## GOAL OF THE EXERCISE
Each entry below must be repeated exactly, with pictures left out.

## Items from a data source
※ ※ ※
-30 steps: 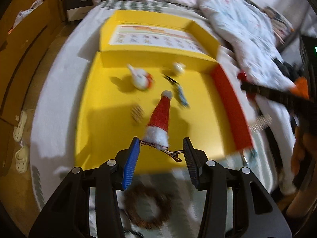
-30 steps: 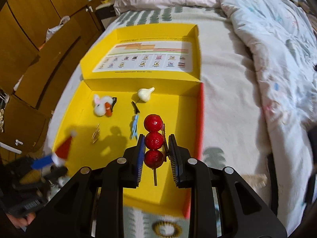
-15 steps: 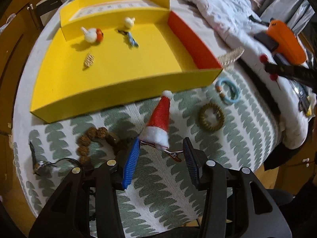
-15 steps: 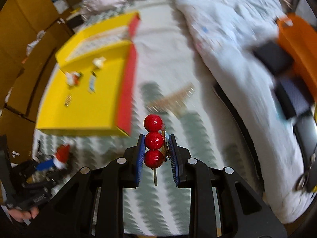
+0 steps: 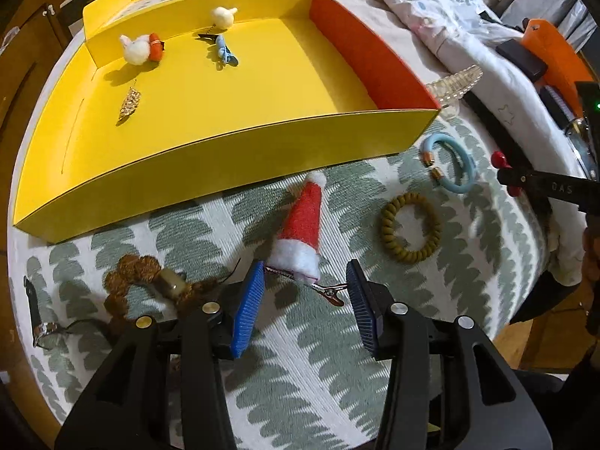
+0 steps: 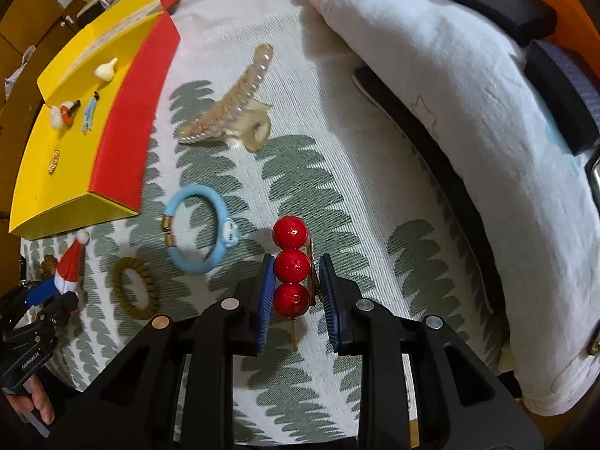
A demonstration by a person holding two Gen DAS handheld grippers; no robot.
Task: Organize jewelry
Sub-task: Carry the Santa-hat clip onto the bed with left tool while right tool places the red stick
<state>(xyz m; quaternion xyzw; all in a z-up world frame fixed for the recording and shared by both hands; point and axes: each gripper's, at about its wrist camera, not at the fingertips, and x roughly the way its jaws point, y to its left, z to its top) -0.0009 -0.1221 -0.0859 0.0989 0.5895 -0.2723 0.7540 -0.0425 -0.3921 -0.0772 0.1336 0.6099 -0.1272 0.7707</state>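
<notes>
My left gripper (image 5: 305, 275) is shut on a red and white Santa hat hair clip (image 5: 302, 225), its metal clip spanning the blue pads. It hangs low over the leaf-print bedspread, just in front of the yellow box (image 5: 225, 157). My right gripper (image 6: 297, 262) is shut on a clip of three red balls on a stick (image 6: 291, 262), above the bedspread to the right of the box's red wall (image 6: 123, 131). Inside the box lie a white and orange pompom clip (image 5: 140, 47), a blue clip (image 5: 225, 52), a white bauble (image 5: 223, 15) and a gold earring (image 5: 129, 103).
Loose on the bedspread are a blue ring bracelet (image 6: 195, 240), an olive coil hair tie (image 6: 135, 292), a pearl claw clip (image 6: 232, 108) and a brown bead bracelet (image 5: 138, 281). A white quilt (image 6: 450, 112) is heaped at the right, with an orange case (image 5: 555, 48) beyond it.
Both grippers have drawn back from above the yellow box and come down over the bedspread, the left in front of the box, the right to its right. Each keeps its clip.
</notes>
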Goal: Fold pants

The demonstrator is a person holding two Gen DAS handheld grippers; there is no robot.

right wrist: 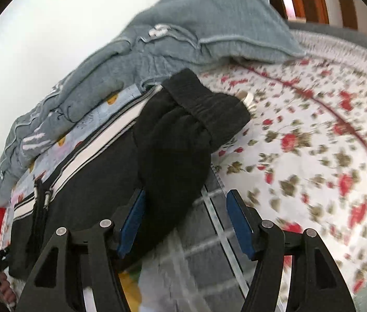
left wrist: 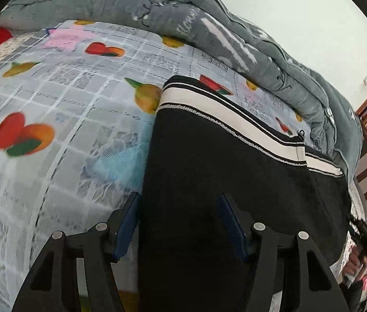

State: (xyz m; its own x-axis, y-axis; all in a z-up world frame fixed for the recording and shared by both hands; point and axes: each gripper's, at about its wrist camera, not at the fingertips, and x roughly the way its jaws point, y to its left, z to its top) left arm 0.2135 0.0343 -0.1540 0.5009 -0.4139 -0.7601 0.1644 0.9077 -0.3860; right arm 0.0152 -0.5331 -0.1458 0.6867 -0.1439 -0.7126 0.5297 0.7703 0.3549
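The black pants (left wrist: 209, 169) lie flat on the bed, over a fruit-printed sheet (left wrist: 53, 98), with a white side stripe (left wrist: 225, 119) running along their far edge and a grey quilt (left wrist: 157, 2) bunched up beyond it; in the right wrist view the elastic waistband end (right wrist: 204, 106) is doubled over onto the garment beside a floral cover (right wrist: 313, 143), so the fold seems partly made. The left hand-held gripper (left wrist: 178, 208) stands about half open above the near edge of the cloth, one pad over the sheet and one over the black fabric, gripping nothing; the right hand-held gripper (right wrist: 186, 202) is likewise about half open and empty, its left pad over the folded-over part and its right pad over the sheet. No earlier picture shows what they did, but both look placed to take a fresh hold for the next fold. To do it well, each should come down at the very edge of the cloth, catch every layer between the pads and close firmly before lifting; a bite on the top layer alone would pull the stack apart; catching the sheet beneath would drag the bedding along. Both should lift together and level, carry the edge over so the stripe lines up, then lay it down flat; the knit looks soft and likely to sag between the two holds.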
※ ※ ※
## REPLY
-30 steps: 
-30 steps: 
-15 steps: 
-15 steps: 
+0 steps: 
+0 steps: 
A demonstration by a person holding two Gen DAS handheld grippers; no robot.
Task: Organize jewelry
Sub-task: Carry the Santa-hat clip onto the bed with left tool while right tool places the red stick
<state>(xyz m; quaternion xyzw; all in a z-up world frame fixed for the recording and shared by both hands; point and axes: each gripper's, at about its wrist camera, not at the fingertips, and x roughly the way its jaws point, y to its left, z to its top) -0.0009 -0.1221 -0.0859 0.0989 0.5895 -0.2723 0.7540 -0.0425 -0.3921 -0.0772 0.1336 0.6099 -0.1272 0.7707</state>
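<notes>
My left gripper (image 5: 305, 275) is shut on a red and white Santa hat hair clip (image 5: 302, 225), its metal clip spanning the blue pads. It hangs low over the leaf-print bedspread, just in front of the yellow box (image 5: 225, 157). My right gripper (image 6: 297, 262) is shut on a clip of three red balls on a stick (image 6: 291, 262), above the bedspread to the right of the box's red wall (image 6: 123, 131). Inside the box lie a white and orange pompom clip (image 5: 140, 47), a blue clip (image 5: 225, 52), a white bauble (image 5: 223, 15) and a gold earring (image 5: 129, 103).
Loose on the bedspread are a blue ring bracelet (image 6: 195, 240), an olive coil hair tie (image 6: 135, 292), a pearl claw clip (image 6: 232, 108) and a brown bead bracelet (image 5: 138, 281). A white quilt (image 6: 450, 112) is heaped at the right, with an orange case (image 5: 555, 48) beyond it.
Both grippers have drawn back from above the yellow box and come down over the bedspread, the left in front of the box, the right to its right. Each keeps its clip.
</notes>
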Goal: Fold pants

The demonstrator is a person holding two Gen DAS handheld grippers; there is no robot.

right wrist: 
left wrist: 

State: (xyz m; its own x-axis, y-axis; all in a z-up world frame fixed for the recording and shared by both hands; point and axes: each gripper's, at about its wrist camera, not at the fingertips, and x roughly the way its jaws point, y to its left, z to its top) left arm 0.2135 0.0343 -0.1540 0.5009 -0.4139 -0.7601 0.1644 0.9077 -0.3860; right arm 0.0152 -0.5331 -0.1458 0.6867 -0.1439 -0.7126 0.5297 0.7703 0.3549
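The black pants (left wrist: 209, 169) lie flat on the bed, over a fruit-printed sheet (left wrist: 53, 98), with a white side stripe (left wrist: 225, 119) running along their far edge and a grey quilt (left wrist: 157, 2) bunched up beyond it; in the right wrist view the elastic waistband end (right wrist: 204, 106) is doubled over onto the garment beside a floral cover (right wrist: 313, 143), so the fold seems partly made. The left hand-held gripper (left wrist: 178, 208) stands about half open above the near edge of the cloth, one pad over the sheet and one over the black fabric, gripping nothing; the right hand-held gripper (right wrist: 186, 202) is likewise about half open and empty, its left pad over the folded-over part and its right pad over the sheet. No earlier picture shows what they did, but both look placed to take a fresh hold for the next fold. To do it well, each should come down at the very edge of the cloth, catch every layer between the pads and close firmly before lifting; a bite on the top layer alone would pull the stack apart; catching the sheet beneath would drag the bedding along. Both should lift together and level, carry the edge over so the stripe lines up, then lay it down flat; the knit looks soft and likely to sag between the two holds.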

Nothing more is needed for this answer.